Fraud networks use Thai airports and roads to transport equipment and move workers. People are often lured to Thailand with offers of jobs in customer service or IT. But after arriving in Bangkok, they are taken across poorly guarded borders, locked in compounds and subjected to violence and torture.
Starlink satellite terminals inside a compound in the city of Myawaddy in eastern Myanmar. The military authorities said they had raided one of the largest scam centres near the Thai border.
AFP
These centres operate most actively in Myanmar’s border regions, torn by civil war. According to independent experts, the military and armed ethnic groups provide them protection in exchange for a share of the profits. Myanmar’s government denies involvement in the scam networks, claiming it is “actively” fighting them.

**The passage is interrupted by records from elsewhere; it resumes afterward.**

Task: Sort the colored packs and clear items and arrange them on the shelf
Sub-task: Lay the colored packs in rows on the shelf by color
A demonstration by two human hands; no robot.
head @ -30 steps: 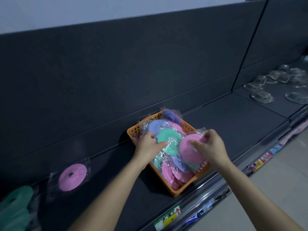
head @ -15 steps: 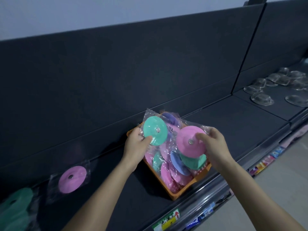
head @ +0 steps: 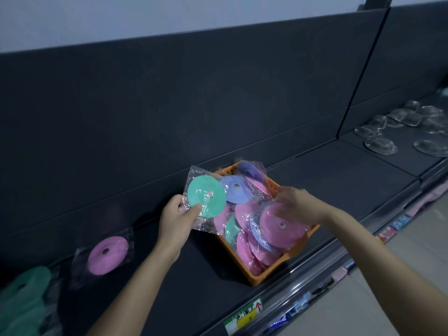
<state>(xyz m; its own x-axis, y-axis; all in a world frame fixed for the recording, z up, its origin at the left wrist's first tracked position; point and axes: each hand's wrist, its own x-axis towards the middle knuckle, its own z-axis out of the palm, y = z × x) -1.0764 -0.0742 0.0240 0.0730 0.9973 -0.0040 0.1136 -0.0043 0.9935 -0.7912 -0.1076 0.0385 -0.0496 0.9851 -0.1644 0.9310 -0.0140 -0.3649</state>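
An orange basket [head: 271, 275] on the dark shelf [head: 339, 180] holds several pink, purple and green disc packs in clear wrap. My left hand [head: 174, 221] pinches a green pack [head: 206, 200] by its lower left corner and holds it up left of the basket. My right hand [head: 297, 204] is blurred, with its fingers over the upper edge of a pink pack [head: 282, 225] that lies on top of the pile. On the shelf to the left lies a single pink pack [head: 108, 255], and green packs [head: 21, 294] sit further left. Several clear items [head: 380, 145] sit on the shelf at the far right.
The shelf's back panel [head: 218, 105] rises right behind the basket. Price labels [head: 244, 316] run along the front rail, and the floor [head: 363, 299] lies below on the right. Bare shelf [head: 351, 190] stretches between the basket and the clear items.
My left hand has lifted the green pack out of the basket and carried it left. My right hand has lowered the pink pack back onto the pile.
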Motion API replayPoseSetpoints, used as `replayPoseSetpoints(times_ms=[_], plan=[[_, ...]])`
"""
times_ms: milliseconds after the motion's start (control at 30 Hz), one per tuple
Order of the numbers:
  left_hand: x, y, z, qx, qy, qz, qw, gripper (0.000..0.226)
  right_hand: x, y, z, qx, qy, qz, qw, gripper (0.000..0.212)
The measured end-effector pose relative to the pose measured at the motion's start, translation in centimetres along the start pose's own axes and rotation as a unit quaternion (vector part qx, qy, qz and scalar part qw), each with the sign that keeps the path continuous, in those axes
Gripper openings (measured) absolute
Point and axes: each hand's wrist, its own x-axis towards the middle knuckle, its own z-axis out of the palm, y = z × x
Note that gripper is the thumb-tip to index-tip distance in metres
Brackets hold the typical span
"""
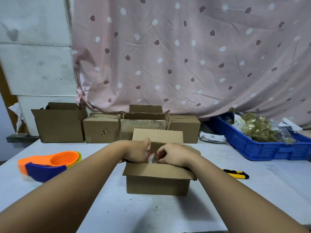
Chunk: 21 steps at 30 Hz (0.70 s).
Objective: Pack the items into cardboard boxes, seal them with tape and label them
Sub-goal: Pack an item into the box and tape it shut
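Just the one wide-angle cam here, worn on the head, looking forward and down across the table [168, 212]. It sits close: the left hand [138, 151] and right hand [175, 155] reach in from the bottom corners to the cardboard box [158, 184] dead center, and straight ahead it faces the patterned curtain [185, 56] hanging behind the table's far edge.

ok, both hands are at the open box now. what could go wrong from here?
1. The left hand and right hand hold a red-rimmed round item over the cardboard box; it may slip or land crooked.
2. The right forearm seems to rest on the near flap and could crease it, spoiling the tape seal.
3. The utility knife lies by that forearm; pulling back might knock it.
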Motion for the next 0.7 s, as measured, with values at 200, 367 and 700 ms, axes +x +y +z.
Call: replayPoseSetpoints(times_ms=[200,367,700], plan=[[-0.3,-0.1,0.0,0.09,0.033,0.009,0.995,0.047,-0.2,0.0,0.0,0.004,0.003,0.002,1.0,0.015],[-0.5,1.2,-0.4,0.255,0.069,0.011,0.965,0.039,-0.5,-0.2,-0.3,0.008,-0.003,0.003,1.0,0.016],[0.2,1.4,0.2,0.197,-0.006,-0.073,0.978,0.035,-0.3,-0.1,-0.1,0.024,0.0,0.001,1.0,0.016]])
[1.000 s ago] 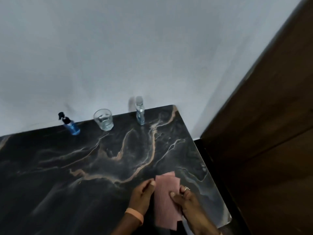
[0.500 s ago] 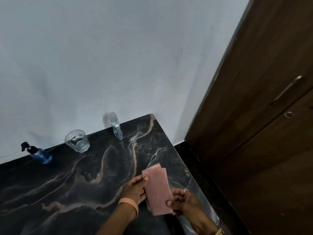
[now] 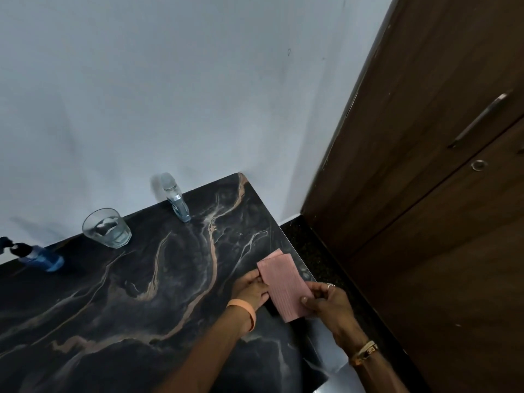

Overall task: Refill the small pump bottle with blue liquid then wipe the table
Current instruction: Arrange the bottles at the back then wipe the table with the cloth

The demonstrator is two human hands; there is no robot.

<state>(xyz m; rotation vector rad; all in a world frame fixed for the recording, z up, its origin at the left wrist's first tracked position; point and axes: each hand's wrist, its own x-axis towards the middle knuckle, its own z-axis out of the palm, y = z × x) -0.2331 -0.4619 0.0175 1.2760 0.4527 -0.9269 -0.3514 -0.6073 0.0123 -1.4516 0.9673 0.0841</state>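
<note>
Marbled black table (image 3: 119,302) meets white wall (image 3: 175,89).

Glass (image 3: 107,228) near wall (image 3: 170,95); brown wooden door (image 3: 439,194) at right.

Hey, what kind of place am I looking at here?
Probably a room corner in a home. A dark marble-look table stands against a plain white wall, beside a wooden cupboard with a metal handle. The glass, pump bottle and cloth suggest household cleaning.
</note>
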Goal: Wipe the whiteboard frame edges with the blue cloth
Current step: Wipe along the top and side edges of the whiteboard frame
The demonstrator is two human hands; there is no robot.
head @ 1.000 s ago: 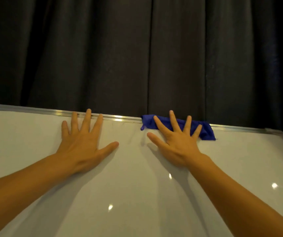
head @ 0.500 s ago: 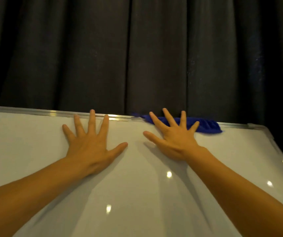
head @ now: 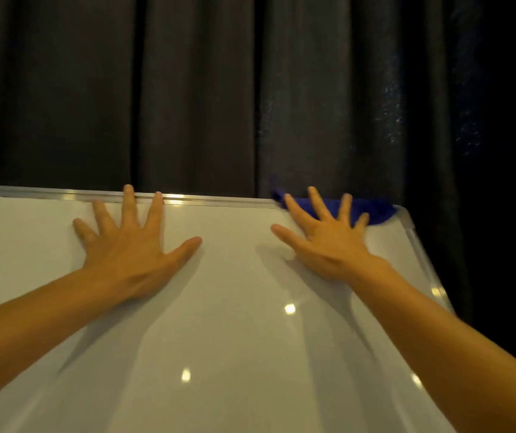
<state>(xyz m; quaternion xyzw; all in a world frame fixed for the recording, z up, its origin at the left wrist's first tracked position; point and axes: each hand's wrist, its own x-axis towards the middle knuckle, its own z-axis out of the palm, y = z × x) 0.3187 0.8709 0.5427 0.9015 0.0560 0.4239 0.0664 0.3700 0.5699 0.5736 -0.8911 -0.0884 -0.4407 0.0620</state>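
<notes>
A white whiteboard (head: 234,339) with a silver metal frame (head: 47,192) fills the lower view. The blue cloth (head: 375,210) lies on the top frame edge, right at the board's top-right corner (head: 404,213). My right hand (head: 328,242) presses flat on the cloth with fingers spread, and the fingertips cover its left part. My left hand (head: 131,251) rests flat on the board to the left, fingers apart, with its fingertips touching the top frame edge and nothing in it.
A dark pleated curtain (head: 188,89) hangs close behind the board. The frame's right edge (head: 422,254) runs down from the corner, with darkness beyond it. Ceiling lights reflect as small bright spots on the board surface.
My right hand has slid the blue cloth rightwards along the top frame edge, from near the middle to the top-right corner. The left hand has stayed flat on the board.
</notes>
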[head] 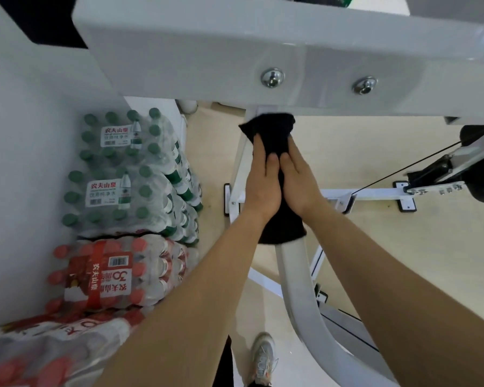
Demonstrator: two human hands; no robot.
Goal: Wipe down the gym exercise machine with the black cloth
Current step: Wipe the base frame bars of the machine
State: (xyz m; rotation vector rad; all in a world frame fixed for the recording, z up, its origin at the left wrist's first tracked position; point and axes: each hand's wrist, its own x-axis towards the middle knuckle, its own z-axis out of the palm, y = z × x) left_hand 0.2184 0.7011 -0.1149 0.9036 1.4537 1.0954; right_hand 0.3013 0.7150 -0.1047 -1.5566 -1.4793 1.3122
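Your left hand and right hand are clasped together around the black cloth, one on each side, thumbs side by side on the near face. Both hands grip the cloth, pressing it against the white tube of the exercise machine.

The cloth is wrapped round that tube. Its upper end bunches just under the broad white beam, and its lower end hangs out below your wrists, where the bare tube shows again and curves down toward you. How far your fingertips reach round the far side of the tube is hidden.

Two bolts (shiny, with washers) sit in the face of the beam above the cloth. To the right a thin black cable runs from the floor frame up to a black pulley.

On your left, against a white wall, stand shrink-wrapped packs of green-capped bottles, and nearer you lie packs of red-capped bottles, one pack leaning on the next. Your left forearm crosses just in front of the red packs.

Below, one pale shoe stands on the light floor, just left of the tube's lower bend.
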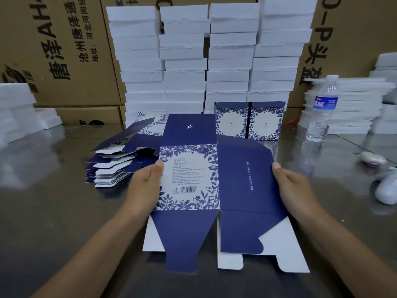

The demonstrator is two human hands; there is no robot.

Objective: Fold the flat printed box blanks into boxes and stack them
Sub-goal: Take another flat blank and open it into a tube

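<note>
A packing room: printed shipping cartons line the wall behind stacked white foam blocks on a steel surface.

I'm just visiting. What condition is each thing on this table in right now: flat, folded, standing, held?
Box blank: flat, unfolded, held at both side edges.
Left hand: pinches the blank's left edge.
Right hand: pinches the blank's right edge.
Pile of blanks: flat, loosely stacked on the left.
Folded boxes: two, standing upright side by side.
Water bottle: upright, cap on.
Foam blocks: stacked in tall columns behind.
</note>
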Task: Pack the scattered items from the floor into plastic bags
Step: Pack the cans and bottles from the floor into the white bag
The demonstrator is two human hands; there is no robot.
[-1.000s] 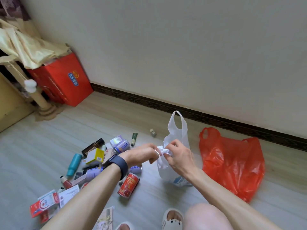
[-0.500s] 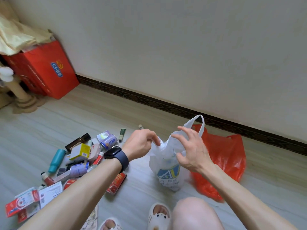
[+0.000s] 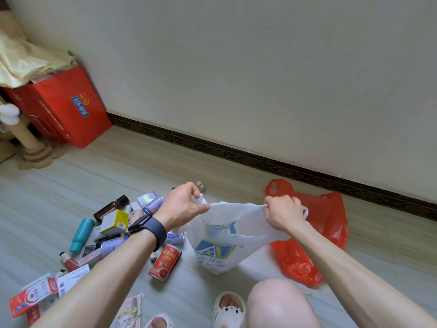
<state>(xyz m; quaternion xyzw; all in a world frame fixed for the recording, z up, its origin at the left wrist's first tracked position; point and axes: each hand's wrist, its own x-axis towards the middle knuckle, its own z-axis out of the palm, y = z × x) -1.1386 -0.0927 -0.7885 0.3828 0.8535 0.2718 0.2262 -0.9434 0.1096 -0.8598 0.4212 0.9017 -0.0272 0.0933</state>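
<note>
A white plastic bag (image 3: 220,245) with a blue logo hangs stretched between my hands above the floor. My left hand (image 3: 183,204), with a dark watch on its wrist, pinches the bag's left handle. My right hand (image 3: 282,213) grips the right handle, and the rim is pulled taut between them. A red plastic bag (image 3: 319,233) lies flat on the floor behind and right of the white one. Scattered items lie to the left: a red can (image 3: 165,261), a teal bottle (image 3: 81,234), a yellow box (image 3: 114,221), a brown bottle (image 3: 111,207) and several cartons.
A large red carton (image 3: 61,107) stands in the left corner under a pale cloth, next to a turned table leg (image 3: 30,143). The wall with its dark skirting (image 3: 260,159) runs behind. My knee (image 3: 281,304) and white slippers (image 3: 228,308) are at the bottom.
My hands have moved apart, each holding a handle, and the bunched white bag is now pulled wide. The view has shifted a little.
</note>
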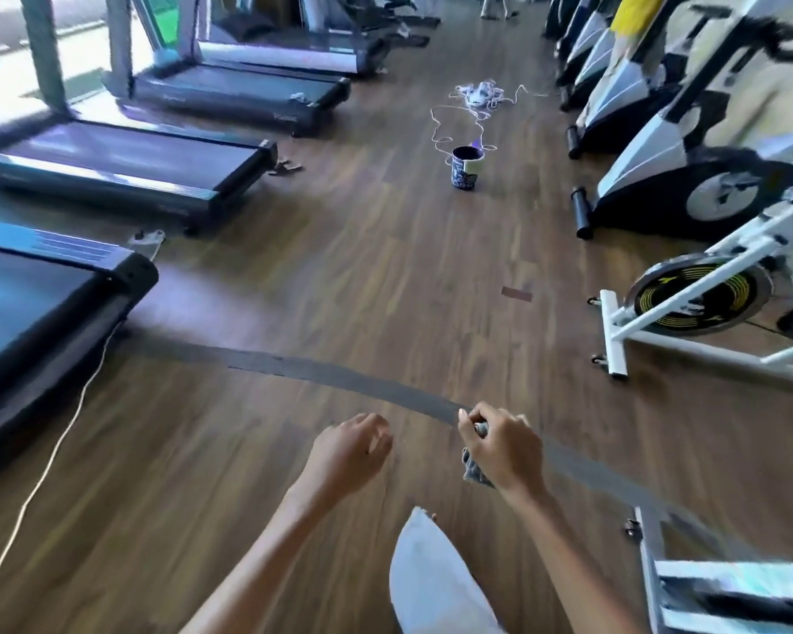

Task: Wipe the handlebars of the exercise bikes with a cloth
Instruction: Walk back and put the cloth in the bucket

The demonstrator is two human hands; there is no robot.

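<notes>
My right hand [504,446] grips a bunched grey cloth [474,471], held low over the wooden floor. Just to its left, my left hand [353,446] hangs with loosely curled fingers and holds nothing. A row of exercise bikes lines the right side: a white spin bike with a black-and-yellow flywheel [696,299] is nearest, and a white-and-black upright bike [687,185] stands behind it. Their handlebars are mostly out of the frame or blurred. Both hands are well clear of the bikes.
Treadmills [124,162] line the left side, with a white cable [56,450] trailing across the floor. A dark bucket [465,169] stands mid-aisle, with a tangled white cord [477,96] behind it. A grey tape strip [339,375] crosses the floor. A white bike base [660,583] sits bottom right.
</notes>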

The multistory buildings housing these centres stand in Myanmar’s towns directly along the narrow river that forms the border with Thailand. From across the border, the hum of their generators can be heard. From the outside, they look like ordinary office buildings or residential complexes.
Raids, Shutdowns, and Sanctions Fail to Halt the Industry
Myanmar’s ruling military junta announced this month that its forces had raided one of the major online scam centres. Almost simultaneously, SpaceX reported blocking more than 2,500 Starlink terminals that had been providing connectivity for many of these operations.
In a separate case, the governments of the United States and the United Kingdom imposed sanctions on a Cambodian company suspected of running a large-scale fraud scheme. South Korea expressed concern over its citizens who disappeared inside Cambodian scam compounds, while in Thailand a senior official resigned after being accused of taking bribes linked to cybercrime in Cambodia.
The Prince International Plaza complex in Phnom Penh, Cambodia. The U.S. Department of Justice has filed a forfeiture claim for $15 billion in bitcoin belonging to Chen Zhi, founder and chairman of the Prince Holding Group.
AFP
Nevertheless, these measures are unlikely to deal a meaningful blow to an industry whose annual turnover reaches around $64 billion, said Jason Tower, senior expert at the Geneva-based Global Initiative Against Transnational Organized Crime.
He noted that the resilience of the system itself is telling: even in February, when Chinese authorities launched a major crackdown on such crimes, construction of new scam centres in Myanmar continued.
Investigators Struggle to Keep Up With Criminal Networks
According to Jason Tower, investigators need to share financial data and intelligence obtained from freed workers of the scam networks more actively.
Tracking the flow of money, however, is extremely difficult: profits from these operations are laundered through luxury real estate and encrypted bitcoin wallets. At the same time, criminal networks are expanding into parts of Africa and South Asia, where corruption and weak governance create favorable conditions for their activities.
For now, Tower noted, investigations are moving far too slowly, while the scam centres remain too profitable—and too easy to set up—to be truly stopped.